EUROPE HRC WRAP: Domestic prices down on lack of trading
Domestic prices for hot-rolled coil moved down in the EU in the week to Friday October 8, reflecting the small number of new deals heard in the market and the achievable prices estimated by market sources.
Market activity was still subdued but was expected to recover in late October-November when distributors start to restock material for the first quarter of next year.
Fastmarkets calculated its daily steel hot-rolled coil index, domestic, exw Northern Europe, at €1,027.50 ($1,188.83) per tonne on October 8, down by €16.25 per tonne week on week and by €83.33 per tonne month on month.
Given the lack of market activity on Friday, the index was based on four estimates heard on Thursday at €1,025-1,030 per tonne ex-works.
Fastmarkets calculated its corresponding daily steel HRC index, domestic, exw Italy, at €940.13 per tonne on October 8, down by €14.87 per tonne week on week and by €72.37 per tonne month on month.
The Italian market was quiet on Thursday and Friday, although a deal for 1,000 tonnes was heard on Wednesday at €940 per tonne ex-works.
In the meantime, sentiment regarding the price trend among buyers remained mixed.
Some blamed this on the lower demand from the automotive sector, higher production rates of domestic HRC and competitive offers from some Central European mills.
Car manufacturers have been running at reduced rates recently because of the global semiconductor shortage, resulting in extra volumes of HRC being released to the spot market. Sources said the auto industry had booked 20-30% less steel than expected so far in 2021.
A producer from Hungary offered HRC to Germany at €900 per tonne ex-works and was reported to be ready to give discounts. Two sources said that a Central European mill made a deal at €840 per tonne ex-works, but the information was not widely confirmed.

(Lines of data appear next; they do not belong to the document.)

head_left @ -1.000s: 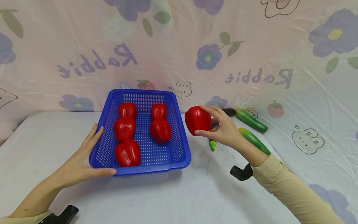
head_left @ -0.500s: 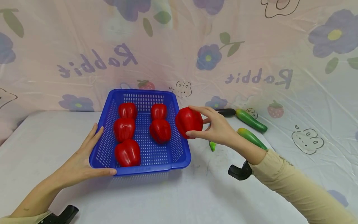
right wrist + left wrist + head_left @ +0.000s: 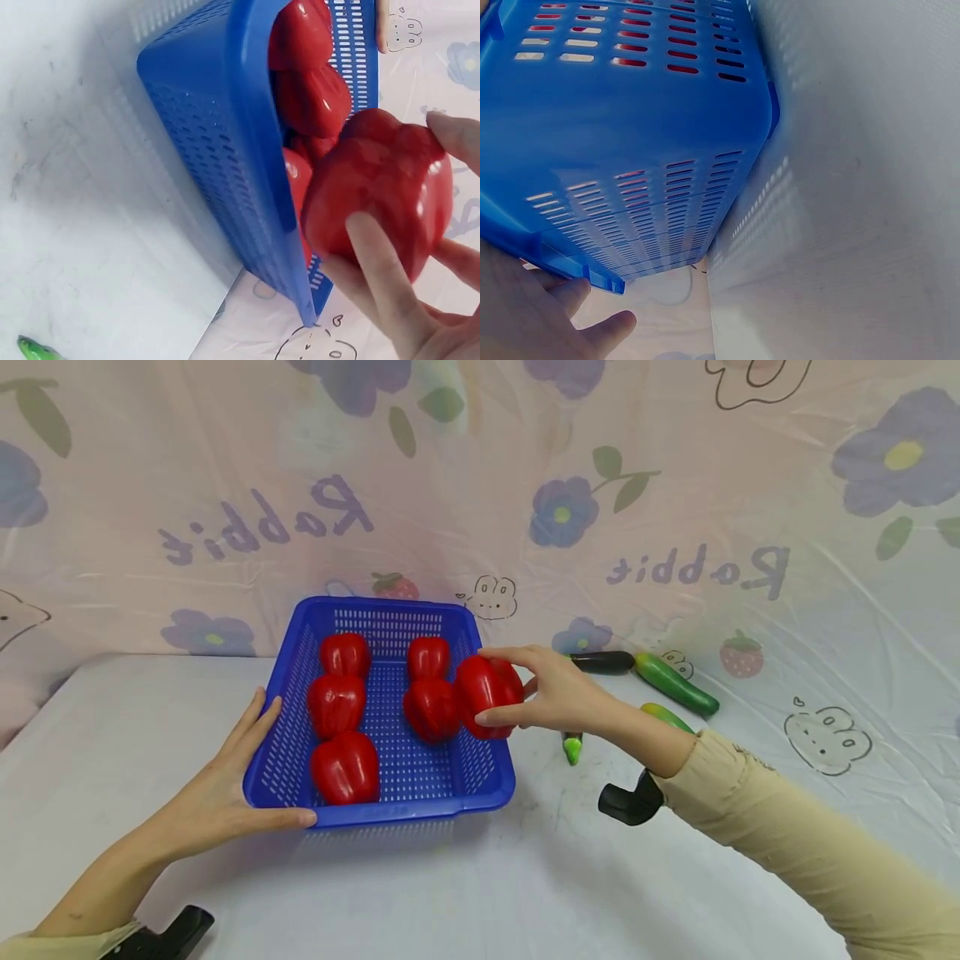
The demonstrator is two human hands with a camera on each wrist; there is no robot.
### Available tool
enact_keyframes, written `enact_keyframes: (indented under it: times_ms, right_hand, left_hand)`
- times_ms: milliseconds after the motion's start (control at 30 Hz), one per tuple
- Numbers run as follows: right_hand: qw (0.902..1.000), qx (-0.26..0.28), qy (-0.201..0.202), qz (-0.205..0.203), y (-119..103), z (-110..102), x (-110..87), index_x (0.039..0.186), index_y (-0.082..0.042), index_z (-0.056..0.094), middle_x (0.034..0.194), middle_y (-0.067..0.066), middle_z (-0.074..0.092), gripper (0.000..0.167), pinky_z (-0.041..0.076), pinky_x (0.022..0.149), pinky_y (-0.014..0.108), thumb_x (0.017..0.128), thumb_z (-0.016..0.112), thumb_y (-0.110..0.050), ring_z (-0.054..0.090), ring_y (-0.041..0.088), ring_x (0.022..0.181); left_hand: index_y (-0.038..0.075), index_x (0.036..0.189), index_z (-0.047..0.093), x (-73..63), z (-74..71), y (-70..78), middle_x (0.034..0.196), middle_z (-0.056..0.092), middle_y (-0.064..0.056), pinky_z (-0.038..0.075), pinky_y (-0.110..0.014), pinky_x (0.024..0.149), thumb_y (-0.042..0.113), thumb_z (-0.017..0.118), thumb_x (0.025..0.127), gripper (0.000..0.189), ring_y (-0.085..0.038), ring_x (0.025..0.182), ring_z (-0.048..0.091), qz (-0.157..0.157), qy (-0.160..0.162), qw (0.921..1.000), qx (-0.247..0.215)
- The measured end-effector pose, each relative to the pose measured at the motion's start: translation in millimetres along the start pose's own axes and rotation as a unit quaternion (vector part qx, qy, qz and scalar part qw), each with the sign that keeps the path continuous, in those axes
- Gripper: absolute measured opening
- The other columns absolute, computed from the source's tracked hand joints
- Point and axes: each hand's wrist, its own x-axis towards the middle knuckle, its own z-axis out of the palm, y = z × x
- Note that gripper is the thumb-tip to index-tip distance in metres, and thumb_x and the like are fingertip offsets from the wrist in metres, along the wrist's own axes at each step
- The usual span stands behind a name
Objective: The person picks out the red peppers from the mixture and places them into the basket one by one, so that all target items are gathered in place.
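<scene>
A red bell pepper (image 3: 489, 696) is held by my right hand (image 3: 562, 691), thumb on its near side and fingers on the far side, over the right rim of the blue plastic basket (image 3: 397, 812). In the right wrist view the held pepper (image 3: 382, 187) appears above the basket's wall. Several more red bell peppers lie inside, three in a column on the left, such as the front one (image 3: 345, 768), and two on the right, such as this one (image 3: 431, 710). My left hand (image 3: 217, 789) grips the basket's front left corner, thumb along the front rim, fingers at the left side.
To the right of the basket lie a dark eggplant (image 3: 603, 662), a green cucumber-like vegetable (image 3: 675, 683) and another (image 3: 666, 717) partly behind my right arm. A green stem end (image 3: 572, 750) shows below my right hand. A patterned curtain (image 3: 450, 485) hangs behind the white table (image 3: 480, 885).
My right hand has carried the red bell pepper leftward, from beside the basket to over its right side. My left hand has stayed at the basket's corner.
</scene>
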Motion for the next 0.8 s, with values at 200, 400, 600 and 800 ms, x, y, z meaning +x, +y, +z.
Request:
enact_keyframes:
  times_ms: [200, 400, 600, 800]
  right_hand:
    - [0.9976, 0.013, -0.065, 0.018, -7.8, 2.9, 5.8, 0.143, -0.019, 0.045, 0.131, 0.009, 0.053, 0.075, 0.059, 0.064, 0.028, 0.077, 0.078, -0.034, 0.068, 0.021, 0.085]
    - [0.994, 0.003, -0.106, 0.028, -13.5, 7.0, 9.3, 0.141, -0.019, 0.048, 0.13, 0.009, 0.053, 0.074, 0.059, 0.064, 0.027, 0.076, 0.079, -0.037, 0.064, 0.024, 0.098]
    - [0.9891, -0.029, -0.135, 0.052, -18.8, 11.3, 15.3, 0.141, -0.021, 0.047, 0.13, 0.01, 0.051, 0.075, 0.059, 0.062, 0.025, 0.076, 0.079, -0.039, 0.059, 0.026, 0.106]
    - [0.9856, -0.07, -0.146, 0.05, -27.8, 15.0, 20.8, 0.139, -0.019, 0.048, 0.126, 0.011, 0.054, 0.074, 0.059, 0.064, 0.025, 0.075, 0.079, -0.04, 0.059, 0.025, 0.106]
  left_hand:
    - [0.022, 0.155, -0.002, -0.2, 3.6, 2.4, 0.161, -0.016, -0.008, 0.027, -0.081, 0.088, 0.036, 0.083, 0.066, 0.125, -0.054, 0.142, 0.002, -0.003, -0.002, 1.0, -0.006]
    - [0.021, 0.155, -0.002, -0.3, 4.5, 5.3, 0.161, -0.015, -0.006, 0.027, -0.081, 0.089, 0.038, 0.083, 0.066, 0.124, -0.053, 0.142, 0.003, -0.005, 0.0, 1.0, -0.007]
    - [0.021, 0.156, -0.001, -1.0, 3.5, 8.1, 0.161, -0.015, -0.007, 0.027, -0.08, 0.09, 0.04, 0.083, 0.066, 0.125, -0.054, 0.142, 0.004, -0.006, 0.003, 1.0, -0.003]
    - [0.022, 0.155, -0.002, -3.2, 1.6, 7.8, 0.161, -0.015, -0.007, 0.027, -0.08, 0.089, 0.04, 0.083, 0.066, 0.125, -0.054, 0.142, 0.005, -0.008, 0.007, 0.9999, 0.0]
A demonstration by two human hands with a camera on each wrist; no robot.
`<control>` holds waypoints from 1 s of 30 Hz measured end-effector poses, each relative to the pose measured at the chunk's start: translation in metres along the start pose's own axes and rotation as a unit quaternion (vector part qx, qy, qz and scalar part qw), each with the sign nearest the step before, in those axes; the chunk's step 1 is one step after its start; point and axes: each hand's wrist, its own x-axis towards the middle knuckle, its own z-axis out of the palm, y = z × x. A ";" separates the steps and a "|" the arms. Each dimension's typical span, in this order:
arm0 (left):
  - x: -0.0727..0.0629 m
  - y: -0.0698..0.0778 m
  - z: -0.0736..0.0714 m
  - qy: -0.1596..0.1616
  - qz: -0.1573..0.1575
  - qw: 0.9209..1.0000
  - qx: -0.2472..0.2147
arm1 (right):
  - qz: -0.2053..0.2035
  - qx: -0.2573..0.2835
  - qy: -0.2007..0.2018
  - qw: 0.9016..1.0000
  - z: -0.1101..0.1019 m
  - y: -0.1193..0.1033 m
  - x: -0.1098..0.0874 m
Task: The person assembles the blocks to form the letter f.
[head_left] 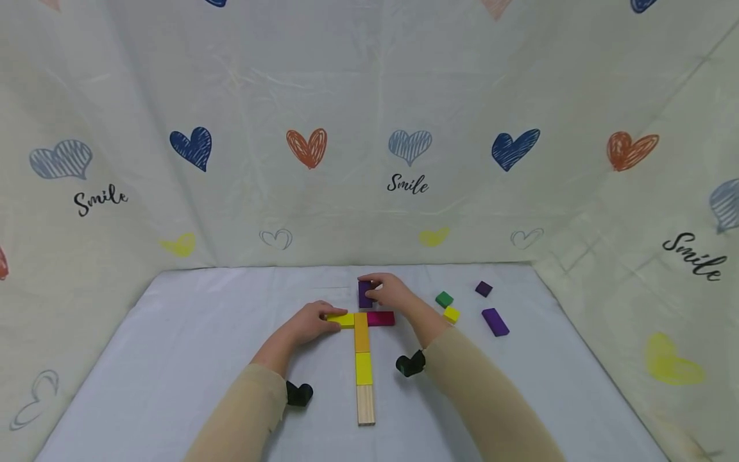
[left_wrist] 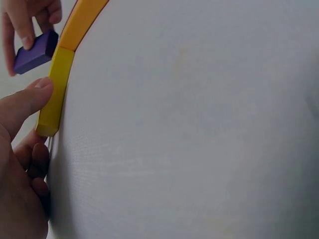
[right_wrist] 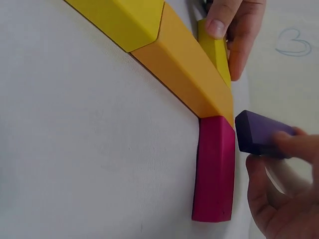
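Observation:
My left hand point(head_left: 310, 323) pinches the outer end of a yellow block point(head_left: 346, 320) between thumb and fingers; the block lies flat, its inner end against an orange block point(head_left: 361, 335). Just beyond the orange block, my right hand point(head_left: 394, 292) holds a purple block point(head_left: 364, 295) by thumb and fingertips. In the right wrist view the purple block point(right_wrist: 261, 133) is close to the corner where the orange block meets a magenta block point(right_wrist: 214, 174). Toward me, a second yellow block point(head_left: 364, 369) and a plain wooden block point(head_left: 365, 405) continue the row below the orange one.
Right of my right hand lie a green cube point(head_left: 444, 299), a yellow cube point(head_left: 451, 314), a dark purple cube point(head_left: 484, 289) and a loose purple block point(head_left: 495, 322). Behind the white-covered table point(head_left: 190, 359) hangs a sheet point(head_left: 346, 77) printed with hearts.

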 end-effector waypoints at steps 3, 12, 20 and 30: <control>-0.001 0.001 -0.001 -0.001 0.003 1.000 0.000 | 0.002 -0.003 -0.002 1.000 0.004 -0.001 0.004; -0.002 0.004 -0.001 -0.003 0.007 1.000 0.003 | 0.015 0.008 -0.013 1.000 0.013 -0.003 0.005; -0.001 0.002 0.000 -0.002 0.003 1.000 0.003 | 0.020 -0.011 -0.013 1.000 0.015 0.000 0.008; 0.001 -0.002 0.000 -0.002 0.003 1.000 0.005 | 0.019 -0.052 -0.012 0.998 0.017 -0.003 0.009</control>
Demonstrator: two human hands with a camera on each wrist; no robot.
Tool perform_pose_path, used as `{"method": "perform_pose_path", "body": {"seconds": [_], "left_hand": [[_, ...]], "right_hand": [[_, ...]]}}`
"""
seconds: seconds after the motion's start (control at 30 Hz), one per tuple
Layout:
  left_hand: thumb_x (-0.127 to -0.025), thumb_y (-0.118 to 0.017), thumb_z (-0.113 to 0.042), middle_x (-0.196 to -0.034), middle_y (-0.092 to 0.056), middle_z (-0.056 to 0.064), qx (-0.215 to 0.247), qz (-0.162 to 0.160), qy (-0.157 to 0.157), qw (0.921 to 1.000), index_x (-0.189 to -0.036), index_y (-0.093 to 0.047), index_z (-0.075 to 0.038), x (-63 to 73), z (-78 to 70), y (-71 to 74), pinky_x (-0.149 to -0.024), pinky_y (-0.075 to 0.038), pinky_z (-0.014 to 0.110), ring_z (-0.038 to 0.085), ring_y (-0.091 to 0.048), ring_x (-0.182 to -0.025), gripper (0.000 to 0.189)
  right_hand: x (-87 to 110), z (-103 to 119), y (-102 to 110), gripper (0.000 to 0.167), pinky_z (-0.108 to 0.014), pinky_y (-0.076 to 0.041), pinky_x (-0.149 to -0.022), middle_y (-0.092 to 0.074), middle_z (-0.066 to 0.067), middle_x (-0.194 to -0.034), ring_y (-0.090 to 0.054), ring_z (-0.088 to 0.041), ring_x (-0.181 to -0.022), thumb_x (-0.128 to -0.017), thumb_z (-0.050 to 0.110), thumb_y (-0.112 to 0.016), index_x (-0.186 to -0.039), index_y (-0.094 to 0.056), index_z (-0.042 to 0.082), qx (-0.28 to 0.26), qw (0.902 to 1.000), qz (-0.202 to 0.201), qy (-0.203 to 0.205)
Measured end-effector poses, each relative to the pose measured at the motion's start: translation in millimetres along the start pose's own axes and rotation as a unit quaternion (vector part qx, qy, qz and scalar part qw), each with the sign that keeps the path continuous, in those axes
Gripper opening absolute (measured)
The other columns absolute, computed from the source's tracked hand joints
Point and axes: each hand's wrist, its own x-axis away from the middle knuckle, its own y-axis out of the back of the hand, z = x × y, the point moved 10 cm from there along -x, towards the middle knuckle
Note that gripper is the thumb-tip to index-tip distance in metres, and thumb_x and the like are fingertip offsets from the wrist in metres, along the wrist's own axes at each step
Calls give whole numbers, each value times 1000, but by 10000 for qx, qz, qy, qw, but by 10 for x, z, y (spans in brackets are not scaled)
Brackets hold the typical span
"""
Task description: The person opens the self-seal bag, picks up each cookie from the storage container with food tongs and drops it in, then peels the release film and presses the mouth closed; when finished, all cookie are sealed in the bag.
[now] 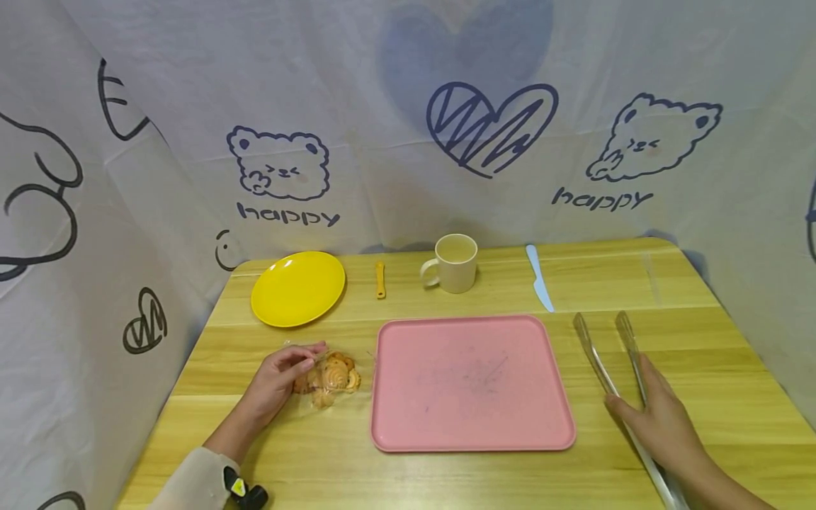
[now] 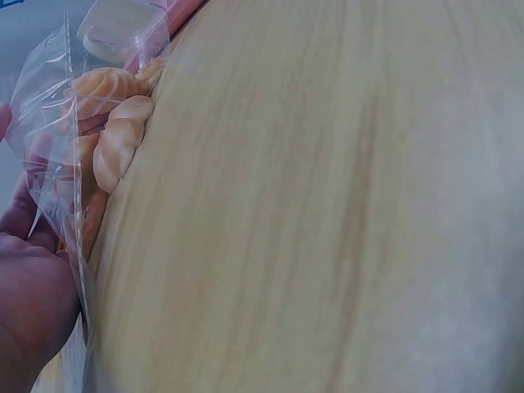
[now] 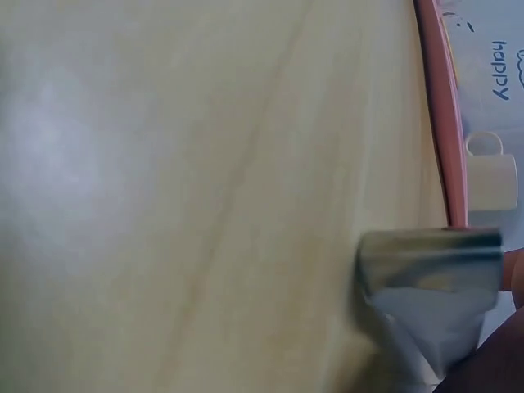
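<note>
My left hand [image 1: 278, 382] pinches the left side of a clear plastic bag of cookies [image 1: 336, 375]. The bag [image 2: 115, 135] shows swirled, golden cookies through the film in the left wrist view. Over on the right, my right hand [image 1: 666, 428] grips a pair of metal tongs [image 1: 599, 365], thumb on one arm and fingers by the other. The tongs' tips are spread apart and point toward the back of the table, with nothing between them. A metal part of the tongs [image 3: 430, 286] is close to the camera in the right wrist view.
A pink tray [image 1: 472, 386] lies between the hands. Along the back are a yellow plate [image 1: 298, 289], a small yellow-orange handled utensil [image 1: 380, 280], a cream mug [image 1: 456, 265] and a pale blue knife [image 1: 540, 278]. A white printed cloth [image 1: 382, 177] hangs behind the wooden table.
</note>
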Motion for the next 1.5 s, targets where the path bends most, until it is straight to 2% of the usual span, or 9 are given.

German steelmaker Thyssenkrupp restarted its “Schwelgern 1” blast furnace on October 1, it announced last week. The maximum capacity of the furnace is 3.6 million tonnes per year of pig iron.
Some sources claimed that HRC demand from other end-consumers, including the construction and white goods sectors, remained strong and that distributors would resume trading soon. In addition, the cheapest import material was subject to EU safeguard duties.
Indian producers exhausted their quarterly quota for imports of HRC into the EU in the first few days of the new safeguard period. Due to there being high stocks of overseas steel, Italian importers of flat steel have had trouble bringing in new material because ports are so full with Indian coil that no space is left for other products.